Bio Note: I live in Mays Landing near the Jersey shore. After my husband Bill Higginson died in 2008, I moved here from North Jersey to be near my daughter and family. I have been writing poems for decades and am grateful the muse is still finding me. I have been blessed to "meet" many fine poets in this V-V village, some of whom have become good virtual friends, and I cherish the memory of Firestone Feinberg who started our Village. My three most recent books are A Prayer the Body Makes (Kelsay Books / Aldrich Press, 2020); The Resonance Around Us (Mountains and Rivers Press, 2013); and Recycling Starlight (Mountains and Rivers Press, 2010).

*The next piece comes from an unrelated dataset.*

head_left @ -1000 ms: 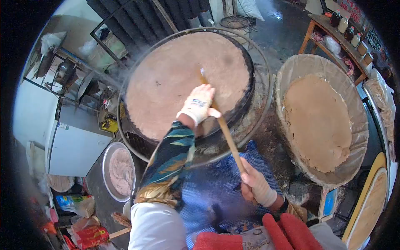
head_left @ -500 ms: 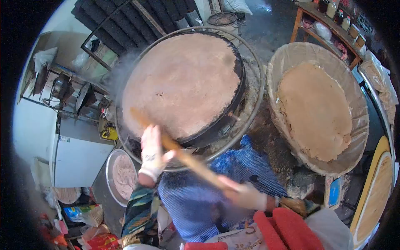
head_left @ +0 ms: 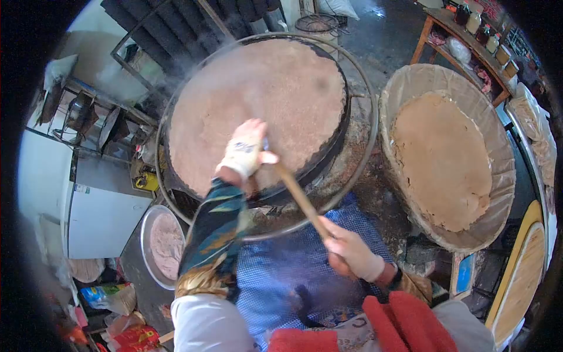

Mid-January Dream of the World Without Us
On the greening grass, two scarlet leaves, fused by a smudge of leaf-mold at center, glisten with a trace of last night’s rain. In the cerulean sky, more clear than we remember, the sun bathes the Earth—announcing nearby star, provider of all life. We were negligent—foolish not to contemplate the heavens more often, or cherish fallen leaves in the ready chalice of our palms. Now a skein of blackbirds wheels and wheels far above the naked trees—a single bird-mind flinging it against the plum horizon. And water cycles through the clouds and seas, feeding forest life and fallow fields, carving canyons in ancestral hills. These have all endured, though we are done— these, and whatever else survived our blind meddling in their communal lives; survived our hubris in believing we alone were destined to inherit the Earth and the fullness thereof— we who now have lost the primordial garden.
Originally published in The Resonance Around Us, Mountains & Rivers Press, 2013
All the soarings of my mind begin in my blood. —Rainer Maria Rilke Toward dawn last night, my left ear on the pillow caught the slow beating of my heart, a calm, persistent whooshing in my skull. I shifted my position to lessen it a bit but still that steady rhythm kept me awake, tuned to the organ that began its work long months before my birth. Night thoughts, some call these visitations that find us in the dark— memories stored in the heart’s brain cells, each cell holding its own. I should listen unafraid to this companion who keeps me living while it can. Whether curled around another whom I love, or pulling close the covers for their warmth, I honor the bloodlines that have brought me here, this faithful heart that lets me fall asleep again, wake again, stretch to greet the morning, breathe deeply, and rise.